***** DATASET CONTENT *****
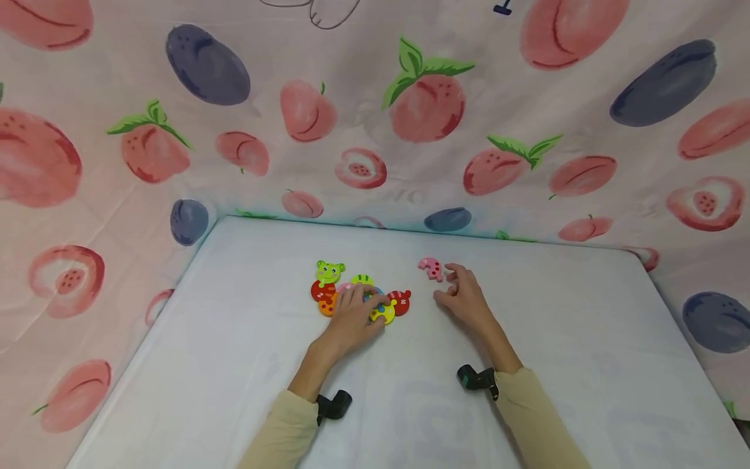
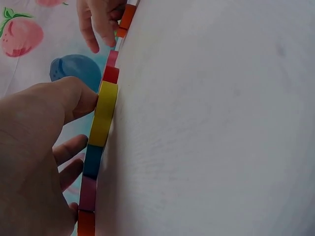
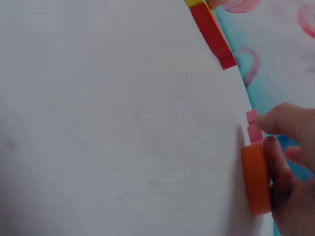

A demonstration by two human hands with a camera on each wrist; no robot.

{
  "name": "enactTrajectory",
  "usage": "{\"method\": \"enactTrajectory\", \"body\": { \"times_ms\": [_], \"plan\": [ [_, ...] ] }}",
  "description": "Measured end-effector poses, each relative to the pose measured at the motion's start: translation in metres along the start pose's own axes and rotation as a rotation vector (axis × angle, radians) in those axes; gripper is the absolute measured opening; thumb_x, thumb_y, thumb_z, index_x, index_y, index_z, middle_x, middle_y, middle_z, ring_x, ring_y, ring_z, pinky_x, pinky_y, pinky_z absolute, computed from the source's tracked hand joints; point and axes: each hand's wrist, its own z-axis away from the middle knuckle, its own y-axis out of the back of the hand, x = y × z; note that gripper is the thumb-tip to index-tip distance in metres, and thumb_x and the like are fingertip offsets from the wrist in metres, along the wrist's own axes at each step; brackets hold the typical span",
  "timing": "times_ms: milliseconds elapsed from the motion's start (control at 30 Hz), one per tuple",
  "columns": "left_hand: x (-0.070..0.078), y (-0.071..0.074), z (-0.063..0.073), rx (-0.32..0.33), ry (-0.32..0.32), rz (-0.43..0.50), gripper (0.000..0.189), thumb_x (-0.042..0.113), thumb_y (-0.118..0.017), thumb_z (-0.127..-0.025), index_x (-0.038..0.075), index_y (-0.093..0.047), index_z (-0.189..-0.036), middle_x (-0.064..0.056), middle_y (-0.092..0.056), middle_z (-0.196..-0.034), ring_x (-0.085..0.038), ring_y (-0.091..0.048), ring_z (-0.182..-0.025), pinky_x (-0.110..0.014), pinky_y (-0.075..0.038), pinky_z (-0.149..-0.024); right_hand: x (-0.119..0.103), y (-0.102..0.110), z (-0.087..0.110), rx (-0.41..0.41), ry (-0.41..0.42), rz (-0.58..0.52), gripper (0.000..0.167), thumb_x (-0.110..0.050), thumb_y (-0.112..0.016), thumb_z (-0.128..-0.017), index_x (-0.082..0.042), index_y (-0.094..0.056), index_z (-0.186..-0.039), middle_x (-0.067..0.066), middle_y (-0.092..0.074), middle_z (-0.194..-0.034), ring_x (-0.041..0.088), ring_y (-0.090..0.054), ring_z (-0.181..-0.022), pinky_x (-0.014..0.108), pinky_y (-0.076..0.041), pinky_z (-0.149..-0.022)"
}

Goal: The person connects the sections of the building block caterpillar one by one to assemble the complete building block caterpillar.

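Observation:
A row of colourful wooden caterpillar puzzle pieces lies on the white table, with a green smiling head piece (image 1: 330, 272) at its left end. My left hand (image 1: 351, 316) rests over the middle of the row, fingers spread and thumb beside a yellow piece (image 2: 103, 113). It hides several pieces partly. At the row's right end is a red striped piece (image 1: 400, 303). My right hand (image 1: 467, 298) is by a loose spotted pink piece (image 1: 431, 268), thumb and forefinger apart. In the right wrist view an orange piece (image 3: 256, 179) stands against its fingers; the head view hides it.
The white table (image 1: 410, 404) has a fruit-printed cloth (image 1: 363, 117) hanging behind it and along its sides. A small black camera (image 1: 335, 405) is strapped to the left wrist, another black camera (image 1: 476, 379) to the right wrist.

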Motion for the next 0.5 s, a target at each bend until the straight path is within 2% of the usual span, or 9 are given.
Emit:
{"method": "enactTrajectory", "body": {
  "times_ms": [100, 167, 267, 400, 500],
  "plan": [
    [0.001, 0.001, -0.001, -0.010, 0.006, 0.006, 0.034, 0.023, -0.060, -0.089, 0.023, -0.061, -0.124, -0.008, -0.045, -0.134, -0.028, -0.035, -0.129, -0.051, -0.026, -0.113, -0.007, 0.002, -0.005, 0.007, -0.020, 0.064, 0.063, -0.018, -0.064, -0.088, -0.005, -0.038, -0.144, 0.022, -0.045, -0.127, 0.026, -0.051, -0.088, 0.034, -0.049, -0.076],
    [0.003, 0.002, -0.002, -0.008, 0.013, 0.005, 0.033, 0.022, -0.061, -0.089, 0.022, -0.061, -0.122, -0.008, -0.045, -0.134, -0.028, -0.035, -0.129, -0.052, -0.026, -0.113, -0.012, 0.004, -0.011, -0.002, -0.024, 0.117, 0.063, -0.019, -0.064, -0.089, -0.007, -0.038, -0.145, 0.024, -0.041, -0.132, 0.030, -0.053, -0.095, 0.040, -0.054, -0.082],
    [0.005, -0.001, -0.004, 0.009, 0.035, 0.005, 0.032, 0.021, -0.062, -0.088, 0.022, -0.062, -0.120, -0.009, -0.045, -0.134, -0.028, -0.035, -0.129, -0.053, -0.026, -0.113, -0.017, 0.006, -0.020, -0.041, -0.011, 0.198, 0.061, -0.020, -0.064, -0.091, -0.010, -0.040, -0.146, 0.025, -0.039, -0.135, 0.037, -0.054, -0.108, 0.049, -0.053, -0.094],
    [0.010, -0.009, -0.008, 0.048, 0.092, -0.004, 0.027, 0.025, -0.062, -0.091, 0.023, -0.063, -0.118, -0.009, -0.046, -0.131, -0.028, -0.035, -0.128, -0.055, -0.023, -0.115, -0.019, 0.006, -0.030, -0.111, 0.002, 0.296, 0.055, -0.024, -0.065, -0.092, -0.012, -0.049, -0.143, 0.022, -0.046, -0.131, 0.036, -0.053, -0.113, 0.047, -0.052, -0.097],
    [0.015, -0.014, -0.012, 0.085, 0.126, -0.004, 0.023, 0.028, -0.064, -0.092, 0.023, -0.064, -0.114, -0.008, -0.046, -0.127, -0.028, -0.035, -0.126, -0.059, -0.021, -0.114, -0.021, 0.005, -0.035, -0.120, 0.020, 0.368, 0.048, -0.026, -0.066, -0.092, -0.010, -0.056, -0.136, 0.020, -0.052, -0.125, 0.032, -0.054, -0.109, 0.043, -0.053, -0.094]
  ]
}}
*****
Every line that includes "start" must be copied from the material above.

• [FINAL ANSWER]
  "description": "Measured end-effector poses, each relative to the pose measured at the motion's start: translation in metres along the start pose's own axes and rotation as a rotation vector (axis × angle, radians) in those axes; gripper is the absolute measured opening; thumb_x, thumb_y, thumb_z, index_x, index_y, index_z, middle_x, middle_y, middle_z, ring_x, ring_y, ring_z, pinky_x, pinky_y, pinky_z absolute, computed from the source's tracked hand joints; point and axes: each hand's wrist, its own z-axis away from the middle knuckle, its own y-axis out of the back of the hand, x = y × z; note that gripper is the thumb-tip to index-tip distance in metres, and thumb_x and the like are fingertip offsets from the wrist in metres, along the wrist's own axes at each step; brackets hold the typical span",
  "timing": "times_ms: milliseconds elapsed from the motion's start (control at 30 Hz), one per tuple",

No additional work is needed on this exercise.